She has heaps of faith. She believes her parents will always want what’s best for her. That they’ll love her no matter the outcome of her exams. She believes Sung Bo Ra’s level will always be unattainable. That she isn’t meant to ever be the smart one.

She has faith that Choi Taek will always be with her. That he’ll always be hers—in a platonic, friendly way. Of course.

“You’re one to talk about faith,” she mutters, clearing her throat, “Mr. Can’t Sleep If I lose Even One Game.”

When their eyes meet, they begin to laugh. This is how Dong Ryong finds them: clutching their stomachs, the sound of their laughter twisting into one, the chicken growing cold.

(Taek doesn’t say _I told you_ so when she gets accepted to Sejong University’s hospitality and tourism management program.)

 

 

**ii. night has always pushed up day.**

When Choi Taek 6-dan becomes Choi Taek 7-dan, he spends a good a week doing press.

It’s during exam season, and Deok Sun takes to sleeping at a friend’s house, the hour-long commute to campus a waste of time she can’t afford. They don’t see each other as often as they once did, but they talk. He calls her when he gets home, and even if one of them ends up nodding off halfway through their conversation, it’s _something_. A confirmation of sorts: whatever she may be doing with her life, he’s still a part of it.
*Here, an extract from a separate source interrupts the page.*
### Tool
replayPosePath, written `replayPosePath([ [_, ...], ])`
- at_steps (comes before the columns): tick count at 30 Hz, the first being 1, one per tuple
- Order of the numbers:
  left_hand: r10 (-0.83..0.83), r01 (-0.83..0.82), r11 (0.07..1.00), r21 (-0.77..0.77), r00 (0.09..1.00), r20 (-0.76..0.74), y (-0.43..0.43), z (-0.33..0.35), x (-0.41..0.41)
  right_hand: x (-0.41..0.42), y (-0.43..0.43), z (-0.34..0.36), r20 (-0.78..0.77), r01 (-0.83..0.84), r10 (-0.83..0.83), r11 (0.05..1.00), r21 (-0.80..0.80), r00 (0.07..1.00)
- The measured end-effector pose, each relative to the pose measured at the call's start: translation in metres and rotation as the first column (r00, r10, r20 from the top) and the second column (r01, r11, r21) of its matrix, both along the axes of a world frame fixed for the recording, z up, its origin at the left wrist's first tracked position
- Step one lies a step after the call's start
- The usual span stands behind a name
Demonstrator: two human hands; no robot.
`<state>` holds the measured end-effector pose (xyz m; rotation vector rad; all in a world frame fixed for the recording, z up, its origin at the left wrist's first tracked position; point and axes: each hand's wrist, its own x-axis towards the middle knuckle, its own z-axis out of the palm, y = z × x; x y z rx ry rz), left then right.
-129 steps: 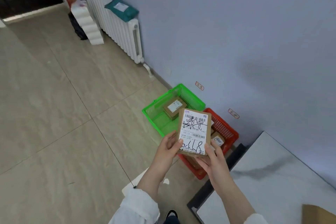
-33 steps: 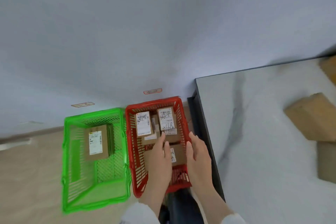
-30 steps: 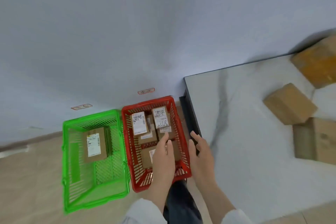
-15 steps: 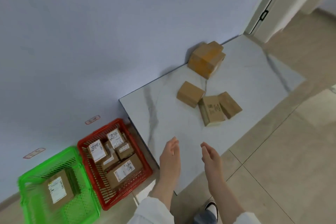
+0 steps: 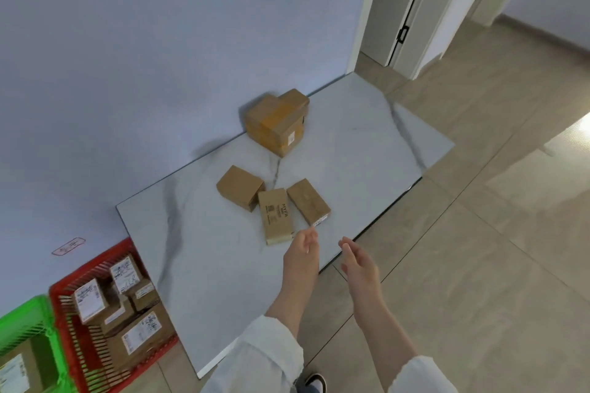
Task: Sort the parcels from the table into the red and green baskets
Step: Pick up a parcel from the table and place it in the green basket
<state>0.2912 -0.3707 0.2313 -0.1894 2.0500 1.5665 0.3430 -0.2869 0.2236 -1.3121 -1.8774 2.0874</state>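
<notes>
Three small brown parcels lie together on the marble table (image 5: 223, 265): a squarish one (image 5: 240, 187), a long printed one (image 5: 276, 215) and a narrow one (image 5: 308, 202). A bigger taped box (image 5: 277, 121) stands at the wall. My left hand (image 5: 302, 254) hovers empty just in front of the long parcel, fingers relaxed. My right hand (image 5: 359, 260) is beside it over the table's front edge, also empty with straight fingers. The red basket (image 5: 64, 292) at lower left holds several labelled parcels. The green basket (image 5: 30, 313) at the corner holds one.
The table stands against a blue-grey wall. Beige tiled floor spreads to the right, with a white door frame (image 5: 412, 9) at the back right. My shoe (image 5: 314, 383) shows below the table's near corner.
The parcel I held a few seconds ago now lies in the red basket. I have turned from the baskets to the table, and both empty hands have moved toward the small parcels.
</notes>
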Motion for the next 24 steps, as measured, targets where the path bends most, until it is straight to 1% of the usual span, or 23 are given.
replayPosePath([
  [4,0.031,-0.031,0.999,-0.024,0.999,-0.027,0.038,-0.001,-0.027,-0.027,0.039,0.0,-0.009,-0.009,0.009,1.0,-0.003,1.0],
  [6,0.049,-0.049,0.999,-0.007,0.999,-0.019,0.054,-0.006,-0.044,-0.046,0.057,0.001,-0.011,-0.027,0.026,1.0,-0.008,1.0],
  [10,0.125,-0.126,0.992,0.021,0.992,0.031,0.085,-0.02,-0.085,-0.092,0.093,-0.002,-0.019,-0.076,0.076,0.997,-0.003,0.997],
  [15,0.223,-0.227,0.974,0.02,0.968,0.114,0.117,-0.035,-0.148,-0.157,0.136,-0.012,0.043,-0.163,0.163,0.987,0.01,0.986],
  [21,0.345,-0.348,0.938,0.005,0.932,0.111,0.134,-0.038,-0.213,-0.236,0.166,-0.01,0.057,-0.239,0.24,0.971,-0.023,0.969],
  [24,0.393,-0.393,0.92,-0.02,0.916,0.086,0.139,-0.045,-0.245,-0.272,0.176,-0.012,0.055,-0.314,0.315,0.949,-0.01,0.948],
])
She comes home on Friday, and waits for him on the bench outside her house, the weather warm enough that she can study outside, in the glow of the streetlights. By the time he wanders down the alleyway, it’s late. His feet drag along the crumbling concrete road, his bag slips off of his shoulder. His head droops, his chin nearly hitting his chest as he shuffles towards her.

“Hey,” she says, springing to her feet and going to him, “What’s wrong?”

“Deok Sun?” he looks up at her, smiling tiredly, “When did you come home?”

“This evening,” she takes his hand and pulls him into the light so she can catch a better look at his face. He’s pale, his eyes are puffy and half closed, he struggles to stand straight. “Why do you look so tired?”

“It’s nothing,” he sighs, sinking onto the bench. She sits down beside him, and a hush falls over the alleyway, the silence punctuated by the insects’ buzzing.

“Deok Sun-ah,” Taek says after a while.

“Hmm?”

“Is it okay if I stop doing the interviews?”

She frowns at him. “Of course it is. It’s your choice.”

“I don’t want to inconvenience the reporters,” he sighs, looking up at the moths flying around the streetlight.

“They can handle it,” Deok Sun nudges his shoulder with hers, “I mean, they’re adults. They can’t expect you to please them all. It’s like one of those extra special sales at the supermarket. Only the Ahjummas who line up first get the deals. And you’re like a premium Hanwoo gift set on sale before Chuseok for manwon each!”

He chuckles softly before sobering once more. “I just…I don’t want to seem like I’m making a big deal.”

“You’re not,” Deok Sun pats his knee, “Enough is enough. If you spend this much time doing interviews, when are you going to practice and become Choi Taek 8-dan?”

They practice saying _no_ until Taek has it down.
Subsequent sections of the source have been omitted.